Still holding my knapsack with Pip in it under my sweater, I turned to face the Dawn Palace. Guards with their swords drawn were lined up before the steps leading to the wide double front door; behind me, a row of carriages rattled into the courtyard.
Somebody broke free of the crowd on the stairs
and, followed by four guards, crunched over the driveway toward me. Rowan.
She stopped a few paces away, catching her breath. She looked pale and had dark circles under her eyes, as if she hadn’t slept. The four guards made a circle around us with their swords drawn.
Rowan held up her hand, keeping them off. “Well, Connwaer,” she said. “The dragon brought you back, did it?”
I grinned at her.
She glanced at the sky, toward where the dragon had gone, then back at me and looked me up and down. She frowned. “Are you all right?”
“Well, I’m hungry,” I said.
“You’re always hungry. Is that why—” She pointed at my stomach.
Oh, it looked like I was clutching a lump under my sweater. “It’s just Pip.” I lifted my sweater and pulled out my knapsack.
Behind Rowan, more guards came across the courtyard, Captain Kerrn in her green uniform striding ahead with her sword drawn. I heard
footsteps from behind and looked over my shoulder. Magisters—Brumbee, Trammel, Nimble, and—
“Nevery!” I shouted.
He pushed a guard out of the way and gave me a quick hug.
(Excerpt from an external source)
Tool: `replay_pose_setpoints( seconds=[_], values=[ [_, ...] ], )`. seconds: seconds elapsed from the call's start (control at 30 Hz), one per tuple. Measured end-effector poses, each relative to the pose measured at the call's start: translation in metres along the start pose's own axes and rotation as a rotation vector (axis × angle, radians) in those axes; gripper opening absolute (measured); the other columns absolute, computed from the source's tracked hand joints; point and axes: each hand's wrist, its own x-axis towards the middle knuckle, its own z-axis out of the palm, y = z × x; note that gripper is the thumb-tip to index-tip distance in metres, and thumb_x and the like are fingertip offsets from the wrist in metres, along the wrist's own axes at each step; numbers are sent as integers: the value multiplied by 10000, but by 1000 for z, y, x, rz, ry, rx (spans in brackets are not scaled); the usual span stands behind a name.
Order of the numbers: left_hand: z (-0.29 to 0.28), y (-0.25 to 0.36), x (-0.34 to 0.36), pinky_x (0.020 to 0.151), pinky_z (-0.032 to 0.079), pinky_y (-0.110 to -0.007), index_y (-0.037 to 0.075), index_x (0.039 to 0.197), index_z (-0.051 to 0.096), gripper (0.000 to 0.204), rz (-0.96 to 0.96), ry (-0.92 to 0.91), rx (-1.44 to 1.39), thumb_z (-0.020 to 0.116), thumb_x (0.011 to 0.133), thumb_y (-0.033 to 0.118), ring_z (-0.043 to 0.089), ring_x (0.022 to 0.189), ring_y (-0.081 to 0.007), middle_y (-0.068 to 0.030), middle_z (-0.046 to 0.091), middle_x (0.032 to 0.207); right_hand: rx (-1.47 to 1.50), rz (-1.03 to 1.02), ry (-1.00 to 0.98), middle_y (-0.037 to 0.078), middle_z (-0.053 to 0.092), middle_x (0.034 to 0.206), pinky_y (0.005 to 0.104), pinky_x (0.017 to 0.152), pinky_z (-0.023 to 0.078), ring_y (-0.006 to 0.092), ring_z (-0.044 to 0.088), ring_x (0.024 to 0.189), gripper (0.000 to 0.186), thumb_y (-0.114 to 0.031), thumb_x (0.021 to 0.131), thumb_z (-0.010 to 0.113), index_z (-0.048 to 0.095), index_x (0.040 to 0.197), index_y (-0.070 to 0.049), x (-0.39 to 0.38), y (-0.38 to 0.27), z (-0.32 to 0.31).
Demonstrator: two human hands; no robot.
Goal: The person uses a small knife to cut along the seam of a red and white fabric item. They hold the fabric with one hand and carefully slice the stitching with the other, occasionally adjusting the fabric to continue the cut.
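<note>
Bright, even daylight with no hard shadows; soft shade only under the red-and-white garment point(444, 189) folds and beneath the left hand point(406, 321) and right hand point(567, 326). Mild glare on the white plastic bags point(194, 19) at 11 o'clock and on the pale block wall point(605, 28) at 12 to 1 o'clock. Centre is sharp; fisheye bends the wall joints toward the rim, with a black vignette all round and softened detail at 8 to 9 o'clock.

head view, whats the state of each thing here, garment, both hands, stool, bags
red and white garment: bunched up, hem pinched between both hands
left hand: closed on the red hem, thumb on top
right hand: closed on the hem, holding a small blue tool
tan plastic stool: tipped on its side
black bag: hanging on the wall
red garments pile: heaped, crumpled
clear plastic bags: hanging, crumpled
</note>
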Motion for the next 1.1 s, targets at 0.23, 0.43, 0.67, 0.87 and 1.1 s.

“Watch out for Pip,” I said.
“Hmph,” he said, stepping back and pulling on the end of his beard. “Traveling by dragon now, are you, boy?” His bushy eyebrows twitched. Like a cat’s tail, that was; it meant he wasn’t happy. “Took your time getting home, at any rate.”
“Nevery, I—”
found my locus magicalicus
, I wanted to say, and I wanted to tell him that Arhionvar, Wellmet, and Desh had once been dragons, but then Kerrn shouted an order and two palace guards took Nevery’s arms and dragged him back, and Kerrn had her sword edge at my throat.
“Do not move,” Kerrn said, her eyes colder than ice.
I froze.
“Captain!” Rowan protested.
Ignoring her, Kerrn reached forward and grabbed the knapsack out of my arms.
“What is this?” Kerrn asked. “Some sort of pyrotechnic device?” She nodded at one of her guardsmen, who pointed his sword at me. She lowered her sword and started unbuckling the knapsack straps.
“No, don’t—” I started, and felt the guard’s drawn sword prick me over the heart when I strained forward.
Too late.
Pip burst from the knapsack in a swirl of lashing tail and needle teeth and golden flapping wings, leaping for the sky.
Kerrn swung her sword up and around, slashing at Pip, but the tiny dragon leaped higher into the air. It wobble-flapped over the courtyard, up higher until it reached one of the flagpoles on the top of the Dawn Palace. It perched there, glaring down at us with its red eyes.
“Get archers,” Kerrn snapped.
“No!” I shouted; I pushed the blade away from my chest and started toward the palace, and then two guards grabbed my arms and jerked them behind me. I struggled, and one of them elbowed me in the stomach. I bent over, coughing.
As I looked up, Pip launched itself from the spire, tumbled, then caught itself and flapped away, toward the river.
I heard Nevery shouting angrily, and the worried protests of Magister Brumbee, and Rowan’s sharp voice arguing.
But the guards held me tight and dragged me across the courtyard and into the Dawn Palace, Kerrn striding along next to the guards holding me. As we went through the double doors, Kerrn leaned over to speak to me.
“Where did it go?” she asked. Pip, she meant.
I couldn’t see Pip, but I knew where it was. I would always know. But sure as sure I wasn’t going to tell Kerrn.